“And then I realized—everything in my life is a love letter.” — Hannah Brencher
As many of you know, Catalyst University 2015 took place now more than a month ago. Shortly after the event, I had a pretty successful leader in town approach me to talk about his experience. He said he had a great time and that he walked away with a lot of insights that he planned to implement into his leadership right away. However, as he was talking about Hannah Brencher’s work at More Love Letters specifically, he expressed that he thought it was really neat, but said, “I don’t know what I would do with that personally.” This is a very cut and dry guy, but it got me thinking that perhaps others felt that same way. So here’s what I said to him…and now say to you.
We love what Hannah is doing because we think it is important to lift people up.
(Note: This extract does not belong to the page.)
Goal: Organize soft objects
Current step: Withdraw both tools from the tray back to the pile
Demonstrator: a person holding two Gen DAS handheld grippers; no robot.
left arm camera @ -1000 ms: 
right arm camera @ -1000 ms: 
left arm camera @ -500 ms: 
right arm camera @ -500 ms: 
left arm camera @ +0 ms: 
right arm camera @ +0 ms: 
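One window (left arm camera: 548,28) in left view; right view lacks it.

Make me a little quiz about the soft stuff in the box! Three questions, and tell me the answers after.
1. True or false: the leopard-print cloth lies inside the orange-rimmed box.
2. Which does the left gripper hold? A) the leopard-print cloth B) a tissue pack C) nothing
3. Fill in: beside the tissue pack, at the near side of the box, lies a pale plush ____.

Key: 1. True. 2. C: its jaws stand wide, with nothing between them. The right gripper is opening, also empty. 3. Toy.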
It doesn’t necessarily have to be done in this same way – through love letters on a massive scale, but what if you took that concept and found a way to implement it even just within your own teams? Just think how powerful it would be to select one person on your team and have everyone else leave a “love letter” on their desk, on the same day, that tells them how important they are to the team. If the word “love” bothers you, call it something different like an “I appreciate you” note or a “diamond drop” or a “catalation.” Call it “Fred” if you want, but just think about the incredible impact that would have.
Or, consider how powerful it would be for everyone on your team to send that letter to the spouse of a team member who might be in a season where they are working long hours and not spending as much time at home. Or, if you know a family member of a teammate is struggling with an illness or a recent loss. Think about how much those notes would mean to them. But not only that, think about how much engagement, loyalty and pride it would build in your team to be a part of an organization who thinks outside itself on this level.
Take it one step further, and, as a team, share notes with someone in your community who is going through a tough time or needs some extra encouragement. Everyone wants to be a part of something bigger than themselves. This is an easy way to do that.
What we weren’t trying to say, by having Hannah share her story, was that you need to write letters and leave them anonymously to old ladies on trains. Hannah’s story is about taking something small, but heartfelt, and multiplying it in a selfless act of kindness. When I shared these same thoughts with the leader I referenced earlier, it seemed to make more sense and I hope it does for you too. He even admitted, “Ah, yes. I guess I was being a little too literal.”
And that’s okay—especially with big experiences like Catalyst University, it is hard to unpack everything on that level and make it fit your day-to-day world. You see, the problem with mountaintop learning is that you eventually have to go back down in the valley, where everything looks different. As leaders, we need to help each other remember and apply those mountaintop principles to our everyday work, lives and callings.
Hannah really touched a lot of people. In fact, one of our team members received an email from someone who attended Catalyst University asking if he would write a letter to someone who was struggling after being placed in a nursing home. This person had reached out to maybe 50 people asking them all to participate in her own personal campaign. I received another note of great vulnerability from someone who said, “I’m going through a lot in my life right now. Sometimes those of us with faith ask for prayers, but I need love letters.” I don’t even know her well, but I know how scary and brave it is to write a note like that.
This is the true power and impact that Hannah had and will continue to have on us, and in the world around her.
Question: When you look at the example of what Hannah is doing, what small steps could you take to have a big impact on your world?